Written by: Philipp Pointner, Jumio
It was recently reported that new account fraud went up 28% in 2019 compared to 2018 global reports, and more than 100% over 2014 levels. As cybercriminals fine-tune their impersonation efforts, it’s getting more difficult for modern enterprises to distinguish between high-risk and low-risk users — and this will only continue thanks to large-scale data breaches, the evolution of the dark web and the looming threat of identity theft. Unfortunately, traditional authentication methods like passwords; knowledge-based authentication (KBA) and SMS-based two-factor authentication (2FA) can easily be spoofed as the result of the never-ending data breaches that we read about every day.

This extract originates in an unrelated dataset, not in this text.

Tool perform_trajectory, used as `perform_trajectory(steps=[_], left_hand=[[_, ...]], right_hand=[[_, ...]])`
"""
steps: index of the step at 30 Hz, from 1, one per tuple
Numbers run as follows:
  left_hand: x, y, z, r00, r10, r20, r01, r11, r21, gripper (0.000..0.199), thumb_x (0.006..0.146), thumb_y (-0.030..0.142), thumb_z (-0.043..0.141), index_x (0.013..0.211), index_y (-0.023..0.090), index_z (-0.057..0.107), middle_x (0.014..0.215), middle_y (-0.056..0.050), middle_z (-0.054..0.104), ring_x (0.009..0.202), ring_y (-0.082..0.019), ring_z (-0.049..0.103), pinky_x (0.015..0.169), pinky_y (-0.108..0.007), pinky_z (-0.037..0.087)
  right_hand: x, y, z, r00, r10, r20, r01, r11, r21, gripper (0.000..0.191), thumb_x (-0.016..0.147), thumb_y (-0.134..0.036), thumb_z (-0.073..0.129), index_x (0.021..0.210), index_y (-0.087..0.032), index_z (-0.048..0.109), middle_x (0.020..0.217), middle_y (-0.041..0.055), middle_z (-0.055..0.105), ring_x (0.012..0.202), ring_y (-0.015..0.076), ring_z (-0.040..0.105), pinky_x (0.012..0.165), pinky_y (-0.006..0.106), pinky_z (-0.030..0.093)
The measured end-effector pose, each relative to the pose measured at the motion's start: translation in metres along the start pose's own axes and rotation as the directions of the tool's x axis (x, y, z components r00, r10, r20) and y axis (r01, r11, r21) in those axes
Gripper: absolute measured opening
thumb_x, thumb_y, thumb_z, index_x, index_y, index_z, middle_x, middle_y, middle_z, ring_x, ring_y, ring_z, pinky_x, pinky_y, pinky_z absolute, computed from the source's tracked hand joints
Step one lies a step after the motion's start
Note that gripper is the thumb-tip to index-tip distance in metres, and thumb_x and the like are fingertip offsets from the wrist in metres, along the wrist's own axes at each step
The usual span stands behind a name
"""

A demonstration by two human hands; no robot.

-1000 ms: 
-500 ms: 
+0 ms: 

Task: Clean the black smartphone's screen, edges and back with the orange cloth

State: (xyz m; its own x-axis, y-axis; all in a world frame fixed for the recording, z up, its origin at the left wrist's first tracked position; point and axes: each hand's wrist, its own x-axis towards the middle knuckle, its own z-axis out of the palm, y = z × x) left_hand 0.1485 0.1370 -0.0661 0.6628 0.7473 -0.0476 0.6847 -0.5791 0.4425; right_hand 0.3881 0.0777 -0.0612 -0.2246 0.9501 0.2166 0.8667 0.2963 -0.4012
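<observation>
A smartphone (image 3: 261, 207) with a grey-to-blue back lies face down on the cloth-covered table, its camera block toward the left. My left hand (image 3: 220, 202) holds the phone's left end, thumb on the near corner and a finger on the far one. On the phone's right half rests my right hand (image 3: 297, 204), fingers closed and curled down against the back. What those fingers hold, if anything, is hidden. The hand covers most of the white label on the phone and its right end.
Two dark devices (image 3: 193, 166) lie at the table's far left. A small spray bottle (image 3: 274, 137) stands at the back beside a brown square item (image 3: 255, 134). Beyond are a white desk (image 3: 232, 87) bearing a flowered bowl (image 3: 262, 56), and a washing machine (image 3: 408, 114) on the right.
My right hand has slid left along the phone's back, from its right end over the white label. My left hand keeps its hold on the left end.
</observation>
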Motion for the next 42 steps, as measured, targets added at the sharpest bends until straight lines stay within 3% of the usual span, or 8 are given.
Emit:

Just a couple months ago, an unsecured database on the dark web left the personal information of more than 267 million Facebook users, mostly in the U.S., exposed. This type of breach is not only a nightmare for the consumers impacted but also for businesses. When over 190,000 websites are Facebook Login Button customers and almost 40,000 live websites use the Facebook Login Button, a hacker can easily gain access to a multitude of connected accounts by simply having access to a user’s Facebook profile. This particular breach exposed Facebook profiles, as well as email addresses, meaning all fraudsters need to do is look for a consumer’s exposed passwords in a disconnected breach in order to have a good chance at gaining access to their Facebook account and subsequent connected accounts (since 50% of Americans recycle passwords across multiple websites).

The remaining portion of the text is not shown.